Read what Dan Bilefsky from the International Herald Tribune had to say about Lordi at the 2006 Eurovision Song Contest as reproduced in the New York Times. Or take a look at this report in The Guardian from a couple of weeks ago. There's also more coverage on The Sunday Times (of London) and the BBC World News. To my knowledge, none of these prestigous news sources have published much of anything about any other country's entry at the 2006 Eurovision Song Contest. In my book, that's a very important point.

It seems absurd that a rock band similar in style to the most outlandish aspects of acts like Kiss and Alice Cooper should be in the Eurovision final at all. Then again, this is exactly what the contest needs to test the legacy it has created over more than half a century.

This is where and how anyone who has anything to say about televoting for such contests can make their voice heard. Vote for Lordi from Finland at this year's Eurovision Song Contest. Keep in mind that they first need to make it through the semi-final on the 18th of May.

You can listen to Hard Rock Hallelujah at the official Eurovision website, on Lordi's official website or their management company Monstereo's media page. The video, song and everything else is also on MySpace, of course.

Sunday, May 07, 2006

Pictures of Home

I knew I would deviate from my routine this weekend but I never thought that things would be inflected by a technical issue on the MMON server system. As planned, there's no new/regular Mużika Mod Ieħor podcast this week or next week. Instead this week I'm releasing the first part of a two-part interview with me, which was originally broadcast on Campus FM a few weeks ago.

During my recent visit to Malta, I was interviewed by Charles Xuereb for his Salon Crit. As you'll hear in the interview, Charles and I go back to the very beginning of my professional career in the early 1980s, when he oversaw some of my very first experiences in radio and television production. Being with him in the studios at Tal-Qroqq made me feel not too unlike how I feel when I visit my parents' home in Sliema. I hadn't had a conversation like this with Charles (neither on nor off-air) since the late 1990s.

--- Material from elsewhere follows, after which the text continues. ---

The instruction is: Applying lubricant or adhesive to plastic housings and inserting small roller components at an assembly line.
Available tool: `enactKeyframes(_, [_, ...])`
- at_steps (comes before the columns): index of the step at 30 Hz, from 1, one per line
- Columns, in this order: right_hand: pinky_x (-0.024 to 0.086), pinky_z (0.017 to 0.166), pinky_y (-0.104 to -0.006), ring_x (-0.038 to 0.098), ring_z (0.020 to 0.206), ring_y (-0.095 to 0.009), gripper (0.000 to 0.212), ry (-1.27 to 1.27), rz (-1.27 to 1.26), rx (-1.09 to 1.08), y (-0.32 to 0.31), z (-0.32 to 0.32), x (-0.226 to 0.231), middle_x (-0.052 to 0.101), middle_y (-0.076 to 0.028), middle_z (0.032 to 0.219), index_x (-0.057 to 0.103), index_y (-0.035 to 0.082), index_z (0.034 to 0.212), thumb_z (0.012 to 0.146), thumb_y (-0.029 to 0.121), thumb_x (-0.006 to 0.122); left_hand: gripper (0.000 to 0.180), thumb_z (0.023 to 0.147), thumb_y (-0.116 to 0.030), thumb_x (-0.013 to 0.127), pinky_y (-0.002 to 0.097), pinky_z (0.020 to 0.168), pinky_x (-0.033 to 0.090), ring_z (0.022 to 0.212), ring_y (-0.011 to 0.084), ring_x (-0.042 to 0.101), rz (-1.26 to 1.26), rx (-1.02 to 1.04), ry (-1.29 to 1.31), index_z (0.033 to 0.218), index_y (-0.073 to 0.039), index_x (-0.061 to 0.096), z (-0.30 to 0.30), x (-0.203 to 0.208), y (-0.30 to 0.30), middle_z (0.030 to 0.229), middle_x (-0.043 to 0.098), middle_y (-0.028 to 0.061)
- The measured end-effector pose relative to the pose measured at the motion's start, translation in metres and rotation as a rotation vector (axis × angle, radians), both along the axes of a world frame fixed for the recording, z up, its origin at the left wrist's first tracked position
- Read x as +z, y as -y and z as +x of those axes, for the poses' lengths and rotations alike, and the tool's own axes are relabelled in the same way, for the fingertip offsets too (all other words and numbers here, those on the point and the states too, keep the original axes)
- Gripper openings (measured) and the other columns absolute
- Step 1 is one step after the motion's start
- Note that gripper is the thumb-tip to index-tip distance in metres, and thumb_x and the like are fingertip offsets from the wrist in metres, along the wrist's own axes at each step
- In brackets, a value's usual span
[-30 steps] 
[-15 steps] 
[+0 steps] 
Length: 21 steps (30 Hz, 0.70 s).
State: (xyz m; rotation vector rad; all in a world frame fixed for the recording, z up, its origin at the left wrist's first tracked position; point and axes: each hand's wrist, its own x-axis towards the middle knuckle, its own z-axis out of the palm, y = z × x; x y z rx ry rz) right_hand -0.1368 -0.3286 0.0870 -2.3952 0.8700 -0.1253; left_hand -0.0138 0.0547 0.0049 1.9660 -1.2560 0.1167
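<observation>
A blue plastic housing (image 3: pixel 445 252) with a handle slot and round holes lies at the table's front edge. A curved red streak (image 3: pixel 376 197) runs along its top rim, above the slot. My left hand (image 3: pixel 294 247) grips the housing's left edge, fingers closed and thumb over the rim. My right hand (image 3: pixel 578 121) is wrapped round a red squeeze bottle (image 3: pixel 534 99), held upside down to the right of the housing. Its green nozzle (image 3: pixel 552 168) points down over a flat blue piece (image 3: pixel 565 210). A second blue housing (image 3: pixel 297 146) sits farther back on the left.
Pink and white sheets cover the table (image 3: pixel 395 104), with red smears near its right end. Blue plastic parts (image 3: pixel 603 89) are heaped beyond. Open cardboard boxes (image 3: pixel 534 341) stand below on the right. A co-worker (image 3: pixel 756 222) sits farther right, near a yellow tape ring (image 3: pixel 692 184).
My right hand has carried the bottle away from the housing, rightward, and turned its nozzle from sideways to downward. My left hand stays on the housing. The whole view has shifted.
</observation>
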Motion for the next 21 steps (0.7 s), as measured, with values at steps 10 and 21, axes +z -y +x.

To me, the sound of Charles Xuereb's broadcasts is like pictures of home. So, although the original programme is edited from the Campus FM broadcast you'll still hear some of his introductory remarks. Just click here for the MP3 or you can get the recording as the latest podcast from this RSS feed...once the MMON server is back to normal.

Part two will appear on this blog (and as a MMON podcast) no later than next weekend.

Thursday, May 04, 2006

On the Radio

I feel privileged to be among the first to share this CD single with you:


I'll play it on my podcast very soon. Meanwhile, call your favourite Maltese radio station and ask them to play it.

The CD album will be launched on Friday 2 June 2006 at the Luxol Sports Bar in St Andrews.